── EXERCISE DATA ──
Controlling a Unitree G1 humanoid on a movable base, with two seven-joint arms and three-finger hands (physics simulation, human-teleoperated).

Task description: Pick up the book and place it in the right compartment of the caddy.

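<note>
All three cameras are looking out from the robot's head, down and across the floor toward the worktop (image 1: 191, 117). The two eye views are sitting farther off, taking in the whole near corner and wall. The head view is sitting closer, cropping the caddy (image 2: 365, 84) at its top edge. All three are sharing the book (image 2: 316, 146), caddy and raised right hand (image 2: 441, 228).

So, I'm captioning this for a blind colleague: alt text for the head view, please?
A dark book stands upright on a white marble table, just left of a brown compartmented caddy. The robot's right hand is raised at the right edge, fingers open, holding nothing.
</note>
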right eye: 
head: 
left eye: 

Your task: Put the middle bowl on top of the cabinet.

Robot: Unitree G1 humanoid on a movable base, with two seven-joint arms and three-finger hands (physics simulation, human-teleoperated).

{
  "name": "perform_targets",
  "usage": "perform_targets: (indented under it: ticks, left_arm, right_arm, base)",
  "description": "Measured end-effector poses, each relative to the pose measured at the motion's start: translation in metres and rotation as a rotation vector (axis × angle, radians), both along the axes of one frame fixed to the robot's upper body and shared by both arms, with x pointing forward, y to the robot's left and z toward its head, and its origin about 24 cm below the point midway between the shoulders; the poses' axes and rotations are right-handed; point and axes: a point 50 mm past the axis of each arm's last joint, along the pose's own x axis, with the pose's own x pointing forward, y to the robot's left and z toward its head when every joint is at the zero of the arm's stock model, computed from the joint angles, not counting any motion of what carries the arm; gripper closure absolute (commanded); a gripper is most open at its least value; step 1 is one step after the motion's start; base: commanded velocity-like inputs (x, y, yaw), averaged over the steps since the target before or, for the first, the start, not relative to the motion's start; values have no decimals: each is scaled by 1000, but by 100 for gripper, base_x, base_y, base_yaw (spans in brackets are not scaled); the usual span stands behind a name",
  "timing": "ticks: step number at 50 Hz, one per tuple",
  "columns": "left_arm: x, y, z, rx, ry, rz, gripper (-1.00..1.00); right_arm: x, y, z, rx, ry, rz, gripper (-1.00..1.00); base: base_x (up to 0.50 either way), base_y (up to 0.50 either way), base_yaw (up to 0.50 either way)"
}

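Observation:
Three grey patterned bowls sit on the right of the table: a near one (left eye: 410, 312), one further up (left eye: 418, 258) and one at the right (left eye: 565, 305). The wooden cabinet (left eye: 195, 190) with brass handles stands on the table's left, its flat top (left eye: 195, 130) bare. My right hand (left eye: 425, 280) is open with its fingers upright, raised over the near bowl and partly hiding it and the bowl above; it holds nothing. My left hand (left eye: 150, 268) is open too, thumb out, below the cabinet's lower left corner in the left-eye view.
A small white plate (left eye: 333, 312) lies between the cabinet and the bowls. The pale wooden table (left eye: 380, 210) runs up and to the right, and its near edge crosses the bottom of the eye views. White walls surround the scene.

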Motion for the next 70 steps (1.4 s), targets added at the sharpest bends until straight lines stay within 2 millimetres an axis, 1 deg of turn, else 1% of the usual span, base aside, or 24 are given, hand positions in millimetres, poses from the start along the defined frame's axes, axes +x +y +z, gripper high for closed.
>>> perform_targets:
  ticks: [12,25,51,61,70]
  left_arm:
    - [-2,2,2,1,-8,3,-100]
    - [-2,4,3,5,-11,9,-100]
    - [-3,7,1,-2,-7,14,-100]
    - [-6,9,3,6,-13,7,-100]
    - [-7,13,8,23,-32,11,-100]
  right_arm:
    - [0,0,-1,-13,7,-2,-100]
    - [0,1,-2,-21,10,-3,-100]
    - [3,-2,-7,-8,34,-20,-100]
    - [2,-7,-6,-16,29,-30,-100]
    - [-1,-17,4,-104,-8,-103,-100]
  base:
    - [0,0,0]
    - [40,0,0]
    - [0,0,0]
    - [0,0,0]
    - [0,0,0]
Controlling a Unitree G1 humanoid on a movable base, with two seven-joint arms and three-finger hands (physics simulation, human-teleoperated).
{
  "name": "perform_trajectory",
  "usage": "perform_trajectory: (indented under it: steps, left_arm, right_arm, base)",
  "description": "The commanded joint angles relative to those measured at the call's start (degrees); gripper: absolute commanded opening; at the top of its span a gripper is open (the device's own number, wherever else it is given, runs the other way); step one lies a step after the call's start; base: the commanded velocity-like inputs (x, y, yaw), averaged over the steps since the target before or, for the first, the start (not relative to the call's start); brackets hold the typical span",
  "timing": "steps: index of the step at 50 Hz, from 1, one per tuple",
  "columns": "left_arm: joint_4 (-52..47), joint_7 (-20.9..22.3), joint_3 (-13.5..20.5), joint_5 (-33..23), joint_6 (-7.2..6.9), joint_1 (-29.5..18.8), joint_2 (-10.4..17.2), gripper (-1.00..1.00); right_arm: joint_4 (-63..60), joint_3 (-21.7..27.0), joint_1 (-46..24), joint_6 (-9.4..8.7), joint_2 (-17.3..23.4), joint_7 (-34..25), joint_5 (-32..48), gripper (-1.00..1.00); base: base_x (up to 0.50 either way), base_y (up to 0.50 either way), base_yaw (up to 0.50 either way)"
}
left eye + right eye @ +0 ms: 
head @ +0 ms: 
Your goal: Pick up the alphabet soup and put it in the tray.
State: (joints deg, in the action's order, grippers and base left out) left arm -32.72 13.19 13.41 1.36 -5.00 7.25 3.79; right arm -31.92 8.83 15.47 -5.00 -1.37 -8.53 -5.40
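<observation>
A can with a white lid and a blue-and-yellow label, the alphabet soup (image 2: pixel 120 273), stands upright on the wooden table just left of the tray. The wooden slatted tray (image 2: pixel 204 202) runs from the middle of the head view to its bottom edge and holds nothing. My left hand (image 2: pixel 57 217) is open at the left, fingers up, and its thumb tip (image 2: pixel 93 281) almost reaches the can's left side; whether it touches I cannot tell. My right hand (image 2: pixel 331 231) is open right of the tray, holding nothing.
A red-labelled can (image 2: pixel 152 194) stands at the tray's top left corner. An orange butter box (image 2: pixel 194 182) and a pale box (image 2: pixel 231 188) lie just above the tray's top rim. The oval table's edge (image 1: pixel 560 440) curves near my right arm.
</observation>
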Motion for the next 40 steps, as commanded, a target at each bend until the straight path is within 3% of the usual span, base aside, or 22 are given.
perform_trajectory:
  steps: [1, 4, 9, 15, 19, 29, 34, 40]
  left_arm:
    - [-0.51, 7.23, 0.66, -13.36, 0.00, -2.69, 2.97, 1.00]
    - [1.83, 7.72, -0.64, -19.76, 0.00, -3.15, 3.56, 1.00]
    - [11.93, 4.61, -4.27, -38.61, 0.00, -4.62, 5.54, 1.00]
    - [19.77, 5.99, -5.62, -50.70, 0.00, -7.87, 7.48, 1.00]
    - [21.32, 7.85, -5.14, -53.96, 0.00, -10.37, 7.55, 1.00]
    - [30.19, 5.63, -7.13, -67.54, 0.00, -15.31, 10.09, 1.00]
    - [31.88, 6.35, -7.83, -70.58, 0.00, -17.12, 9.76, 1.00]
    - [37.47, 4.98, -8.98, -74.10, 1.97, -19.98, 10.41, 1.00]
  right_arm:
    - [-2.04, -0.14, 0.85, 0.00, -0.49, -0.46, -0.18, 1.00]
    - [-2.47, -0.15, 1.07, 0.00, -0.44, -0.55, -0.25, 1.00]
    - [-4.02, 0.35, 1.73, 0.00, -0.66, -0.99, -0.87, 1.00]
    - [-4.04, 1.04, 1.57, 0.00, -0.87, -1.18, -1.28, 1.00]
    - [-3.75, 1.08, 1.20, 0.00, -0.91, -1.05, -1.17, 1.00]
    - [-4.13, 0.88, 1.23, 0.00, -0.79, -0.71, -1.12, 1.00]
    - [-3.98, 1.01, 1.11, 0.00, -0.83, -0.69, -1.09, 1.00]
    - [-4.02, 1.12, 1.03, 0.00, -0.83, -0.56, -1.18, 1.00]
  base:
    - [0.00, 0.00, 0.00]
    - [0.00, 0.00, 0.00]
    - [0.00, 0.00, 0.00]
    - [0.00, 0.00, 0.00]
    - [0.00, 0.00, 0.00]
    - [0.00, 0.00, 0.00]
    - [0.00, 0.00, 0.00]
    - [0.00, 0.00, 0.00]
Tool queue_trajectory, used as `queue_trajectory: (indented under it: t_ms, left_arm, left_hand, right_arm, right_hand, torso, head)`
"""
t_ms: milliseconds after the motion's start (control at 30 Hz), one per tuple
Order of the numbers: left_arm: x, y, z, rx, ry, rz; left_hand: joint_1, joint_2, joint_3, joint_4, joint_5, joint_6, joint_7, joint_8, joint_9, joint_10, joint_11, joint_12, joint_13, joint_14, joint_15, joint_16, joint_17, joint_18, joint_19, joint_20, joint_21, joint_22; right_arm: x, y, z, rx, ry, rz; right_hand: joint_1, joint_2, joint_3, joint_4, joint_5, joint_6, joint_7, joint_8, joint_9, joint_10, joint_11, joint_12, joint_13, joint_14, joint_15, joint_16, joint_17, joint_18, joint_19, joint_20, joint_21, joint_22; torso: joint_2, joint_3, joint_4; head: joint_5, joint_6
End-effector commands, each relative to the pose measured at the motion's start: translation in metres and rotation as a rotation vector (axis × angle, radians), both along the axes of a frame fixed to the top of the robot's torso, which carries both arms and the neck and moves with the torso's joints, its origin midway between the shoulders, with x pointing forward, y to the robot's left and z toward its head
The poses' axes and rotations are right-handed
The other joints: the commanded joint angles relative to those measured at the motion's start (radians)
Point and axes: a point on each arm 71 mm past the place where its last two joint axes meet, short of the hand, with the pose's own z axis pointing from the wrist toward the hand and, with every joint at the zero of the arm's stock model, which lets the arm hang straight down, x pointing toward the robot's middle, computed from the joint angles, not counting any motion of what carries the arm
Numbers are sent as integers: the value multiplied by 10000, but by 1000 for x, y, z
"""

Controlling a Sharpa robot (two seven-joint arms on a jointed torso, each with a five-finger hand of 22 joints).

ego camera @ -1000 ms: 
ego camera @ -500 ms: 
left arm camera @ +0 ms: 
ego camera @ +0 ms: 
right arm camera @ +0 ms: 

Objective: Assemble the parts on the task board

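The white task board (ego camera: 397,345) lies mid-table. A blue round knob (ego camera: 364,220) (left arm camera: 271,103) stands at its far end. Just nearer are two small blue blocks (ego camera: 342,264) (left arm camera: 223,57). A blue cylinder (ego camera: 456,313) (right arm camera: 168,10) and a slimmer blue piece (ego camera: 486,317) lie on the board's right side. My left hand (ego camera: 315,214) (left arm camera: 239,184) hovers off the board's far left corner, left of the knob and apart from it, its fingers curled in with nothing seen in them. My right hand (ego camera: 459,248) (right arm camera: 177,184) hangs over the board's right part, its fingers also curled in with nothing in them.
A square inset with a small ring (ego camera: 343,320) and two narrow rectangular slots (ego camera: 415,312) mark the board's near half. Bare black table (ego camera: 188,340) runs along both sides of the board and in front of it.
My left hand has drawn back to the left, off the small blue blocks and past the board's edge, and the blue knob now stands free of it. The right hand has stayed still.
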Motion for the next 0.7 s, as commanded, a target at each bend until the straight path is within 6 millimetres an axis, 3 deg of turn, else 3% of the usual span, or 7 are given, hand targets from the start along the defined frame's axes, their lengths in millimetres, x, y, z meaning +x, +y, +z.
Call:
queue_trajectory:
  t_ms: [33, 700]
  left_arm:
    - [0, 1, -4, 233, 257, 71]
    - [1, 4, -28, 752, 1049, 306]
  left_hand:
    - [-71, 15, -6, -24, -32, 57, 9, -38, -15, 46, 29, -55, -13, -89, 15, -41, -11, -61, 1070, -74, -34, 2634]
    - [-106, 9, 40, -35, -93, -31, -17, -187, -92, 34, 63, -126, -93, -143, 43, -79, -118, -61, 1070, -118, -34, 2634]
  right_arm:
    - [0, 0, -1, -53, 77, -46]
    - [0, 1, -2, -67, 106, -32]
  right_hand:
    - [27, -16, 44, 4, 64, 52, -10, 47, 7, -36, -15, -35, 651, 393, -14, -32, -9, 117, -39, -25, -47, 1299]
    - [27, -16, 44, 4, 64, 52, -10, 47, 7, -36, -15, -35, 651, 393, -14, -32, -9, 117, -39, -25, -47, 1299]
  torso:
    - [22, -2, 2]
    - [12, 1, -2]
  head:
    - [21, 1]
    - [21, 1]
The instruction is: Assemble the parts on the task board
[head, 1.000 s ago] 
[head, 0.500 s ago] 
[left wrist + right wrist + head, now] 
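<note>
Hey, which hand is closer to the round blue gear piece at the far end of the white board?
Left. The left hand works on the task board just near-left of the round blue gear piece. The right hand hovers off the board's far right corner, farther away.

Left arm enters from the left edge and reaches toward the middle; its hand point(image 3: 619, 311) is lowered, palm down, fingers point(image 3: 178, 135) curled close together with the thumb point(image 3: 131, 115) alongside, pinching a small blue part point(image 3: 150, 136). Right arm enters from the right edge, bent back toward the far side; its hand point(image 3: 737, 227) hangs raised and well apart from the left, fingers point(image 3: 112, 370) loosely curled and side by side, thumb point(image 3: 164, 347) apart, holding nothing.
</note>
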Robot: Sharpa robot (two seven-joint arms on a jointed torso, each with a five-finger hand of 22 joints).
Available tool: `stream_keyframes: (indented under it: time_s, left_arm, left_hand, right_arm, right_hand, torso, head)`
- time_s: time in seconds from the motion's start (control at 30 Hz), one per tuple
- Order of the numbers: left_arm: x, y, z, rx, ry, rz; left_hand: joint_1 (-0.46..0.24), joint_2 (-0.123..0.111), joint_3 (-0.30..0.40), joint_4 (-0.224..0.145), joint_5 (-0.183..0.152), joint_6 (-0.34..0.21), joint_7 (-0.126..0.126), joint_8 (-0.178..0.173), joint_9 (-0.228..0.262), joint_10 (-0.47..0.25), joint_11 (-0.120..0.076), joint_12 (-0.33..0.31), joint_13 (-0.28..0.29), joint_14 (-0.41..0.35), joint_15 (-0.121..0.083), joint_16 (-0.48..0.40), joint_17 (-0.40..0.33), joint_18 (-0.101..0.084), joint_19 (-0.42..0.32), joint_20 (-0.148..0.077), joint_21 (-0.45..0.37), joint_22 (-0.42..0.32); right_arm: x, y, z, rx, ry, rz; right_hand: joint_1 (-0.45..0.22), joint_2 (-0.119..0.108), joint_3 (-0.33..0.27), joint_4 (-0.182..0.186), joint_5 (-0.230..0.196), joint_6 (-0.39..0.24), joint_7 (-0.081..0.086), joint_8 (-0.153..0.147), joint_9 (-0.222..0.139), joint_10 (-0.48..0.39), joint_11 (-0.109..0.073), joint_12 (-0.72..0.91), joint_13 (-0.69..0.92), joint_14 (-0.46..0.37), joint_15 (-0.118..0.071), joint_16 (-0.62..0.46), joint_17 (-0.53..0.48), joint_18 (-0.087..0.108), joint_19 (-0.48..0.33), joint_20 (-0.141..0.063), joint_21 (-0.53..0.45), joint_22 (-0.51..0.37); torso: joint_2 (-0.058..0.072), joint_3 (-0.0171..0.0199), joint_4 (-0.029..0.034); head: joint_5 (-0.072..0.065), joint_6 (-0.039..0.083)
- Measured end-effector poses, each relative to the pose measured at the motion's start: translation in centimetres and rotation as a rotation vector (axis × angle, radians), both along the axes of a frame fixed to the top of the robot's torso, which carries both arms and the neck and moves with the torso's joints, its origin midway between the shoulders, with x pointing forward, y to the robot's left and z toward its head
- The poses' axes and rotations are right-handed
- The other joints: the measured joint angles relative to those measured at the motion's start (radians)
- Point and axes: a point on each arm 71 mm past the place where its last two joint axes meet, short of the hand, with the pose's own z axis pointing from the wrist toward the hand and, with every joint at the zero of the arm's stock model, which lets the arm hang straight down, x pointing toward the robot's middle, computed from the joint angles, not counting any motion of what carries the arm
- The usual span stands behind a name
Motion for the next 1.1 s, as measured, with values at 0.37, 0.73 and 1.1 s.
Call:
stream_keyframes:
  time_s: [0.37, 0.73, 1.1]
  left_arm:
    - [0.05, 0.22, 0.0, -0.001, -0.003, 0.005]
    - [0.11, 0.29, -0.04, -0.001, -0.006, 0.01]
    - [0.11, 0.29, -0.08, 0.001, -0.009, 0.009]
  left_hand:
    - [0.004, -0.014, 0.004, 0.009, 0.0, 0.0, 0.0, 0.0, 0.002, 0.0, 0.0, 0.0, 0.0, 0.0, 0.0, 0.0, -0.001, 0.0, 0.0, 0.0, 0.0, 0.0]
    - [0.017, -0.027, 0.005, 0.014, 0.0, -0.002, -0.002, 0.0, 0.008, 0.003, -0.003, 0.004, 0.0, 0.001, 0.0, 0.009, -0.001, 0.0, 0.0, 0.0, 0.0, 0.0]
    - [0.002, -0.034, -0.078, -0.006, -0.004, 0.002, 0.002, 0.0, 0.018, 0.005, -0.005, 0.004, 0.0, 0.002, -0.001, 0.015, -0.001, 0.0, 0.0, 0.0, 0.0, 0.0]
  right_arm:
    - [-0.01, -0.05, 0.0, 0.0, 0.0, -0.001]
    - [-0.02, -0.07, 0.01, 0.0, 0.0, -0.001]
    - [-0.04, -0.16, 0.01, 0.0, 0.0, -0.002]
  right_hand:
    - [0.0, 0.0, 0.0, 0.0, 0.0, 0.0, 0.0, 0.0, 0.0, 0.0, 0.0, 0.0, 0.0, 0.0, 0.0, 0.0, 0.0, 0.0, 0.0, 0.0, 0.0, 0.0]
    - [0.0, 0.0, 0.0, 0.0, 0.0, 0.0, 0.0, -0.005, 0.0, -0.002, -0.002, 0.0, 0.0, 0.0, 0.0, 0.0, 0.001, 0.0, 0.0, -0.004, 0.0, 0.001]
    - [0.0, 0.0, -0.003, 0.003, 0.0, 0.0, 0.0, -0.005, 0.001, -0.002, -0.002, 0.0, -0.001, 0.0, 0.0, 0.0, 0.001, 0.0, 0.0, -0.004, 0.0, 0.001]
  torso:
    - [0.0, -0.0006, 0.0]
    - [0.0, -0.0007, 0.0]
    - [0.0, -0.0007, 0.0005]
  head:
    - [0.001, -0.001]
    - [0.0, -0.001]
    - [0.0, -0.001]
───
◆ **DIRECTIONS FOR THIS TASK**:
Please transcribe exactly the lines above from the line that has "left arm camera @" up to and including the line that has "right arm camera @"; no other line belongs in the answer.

◆ **RESULT OF THE EXERCISE**:
left arm camera @ +0 ms: 
ego camera @ +0 ms: 
right arm camera @ +0 ms: 

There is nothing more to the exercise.